Scan the lines below and report each one containing "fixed" by copying it.

[Records for this exercise Boundary: Start]

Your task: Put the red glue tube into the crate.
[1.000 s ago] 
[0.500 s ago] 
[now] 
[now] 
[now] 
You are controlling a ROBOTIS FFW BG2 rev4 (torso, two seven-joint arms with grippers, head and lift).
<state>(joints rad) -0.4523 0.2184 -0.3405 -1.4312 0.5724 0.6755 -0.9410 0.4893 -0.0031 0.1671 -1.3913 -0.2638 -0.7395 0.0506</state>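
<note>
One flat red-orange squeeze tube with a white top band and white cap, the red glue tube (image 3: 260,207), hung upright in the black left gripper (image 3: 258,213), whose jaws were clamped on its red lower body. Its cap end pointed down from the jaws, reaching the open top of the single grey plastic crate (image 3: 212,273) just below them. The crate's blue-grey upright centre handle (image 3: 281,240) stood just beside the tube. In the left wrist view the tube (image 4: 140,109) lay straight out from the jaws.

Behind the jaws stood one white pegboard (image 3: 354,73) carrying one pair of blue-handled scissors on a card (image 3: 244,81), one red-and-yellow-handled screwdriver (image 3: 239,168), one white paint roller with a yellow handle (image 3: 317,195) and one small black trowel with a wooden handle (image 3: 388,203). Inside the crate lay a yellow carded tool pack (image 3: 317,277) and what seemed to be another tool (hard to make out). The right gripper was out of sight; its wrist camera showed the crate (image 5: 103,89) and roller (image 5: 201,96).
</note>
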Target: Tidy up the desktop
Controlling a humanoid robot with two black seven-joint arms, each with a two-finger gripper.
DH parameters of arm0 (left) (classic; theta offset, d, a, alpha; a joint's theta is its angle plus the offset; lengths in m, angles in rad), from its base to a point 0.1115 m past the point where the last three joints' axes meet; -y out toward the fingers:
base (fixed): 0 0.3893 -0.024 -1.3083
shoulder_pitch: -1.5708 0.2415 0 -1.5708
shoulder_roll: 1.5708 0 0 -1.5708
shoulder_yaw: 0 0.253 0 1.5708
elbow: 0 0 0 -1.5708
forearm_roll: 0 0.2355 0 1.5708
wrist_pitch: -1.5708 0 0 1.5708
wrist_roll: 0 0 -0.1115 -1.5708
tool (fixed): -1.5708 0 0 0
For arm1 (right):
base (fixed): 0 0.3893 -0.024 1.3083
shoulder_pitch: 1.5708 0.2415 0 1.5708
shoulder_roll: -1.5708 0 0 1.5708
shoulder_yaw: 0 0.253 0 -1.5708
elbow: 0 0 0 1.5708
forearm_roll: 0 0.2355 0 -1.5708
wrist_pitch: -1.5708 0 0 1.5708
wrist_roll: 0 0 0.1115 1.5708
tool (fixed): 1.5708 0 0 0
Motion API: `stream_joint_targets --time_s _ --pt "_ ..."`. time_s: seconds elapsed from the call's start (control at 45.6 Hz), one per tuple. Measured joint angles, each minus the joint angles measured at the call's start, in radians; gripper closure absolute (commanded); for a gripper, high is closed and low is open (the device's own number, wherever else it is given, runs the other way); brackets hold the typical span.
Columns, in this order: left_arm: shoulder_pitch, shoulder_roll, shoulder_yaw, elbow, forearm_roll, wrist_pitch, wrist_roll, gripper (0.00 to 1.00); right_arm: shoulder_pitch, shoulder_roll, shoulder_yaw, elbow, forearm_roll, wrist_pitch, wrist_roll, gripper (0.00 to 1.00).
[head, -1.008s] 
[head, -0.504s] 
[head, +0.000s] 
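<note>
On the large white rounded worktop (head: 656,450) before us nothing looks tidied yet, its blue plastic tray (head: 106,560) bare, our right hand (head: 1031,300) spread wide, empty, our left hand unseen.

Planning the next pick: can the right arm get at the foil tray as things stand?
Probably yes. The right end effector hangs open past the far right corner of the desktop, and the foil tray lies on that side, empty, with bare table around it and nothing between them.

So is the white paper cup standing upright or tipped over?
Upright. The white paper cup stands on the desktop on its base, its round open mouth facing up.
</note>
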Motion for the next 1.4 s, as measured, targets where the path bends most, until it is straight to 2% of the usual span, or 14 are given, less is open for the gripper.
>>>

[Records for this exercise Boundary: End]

Result for this task:
base (fixed): 0 0.3893 -0.024 -1.3083
tool (fixed): -1.5708 0 0 0
base (fixed): 0 0.3893 -0.024 1.3083
tool (fixed): 1.5708 0 0 0

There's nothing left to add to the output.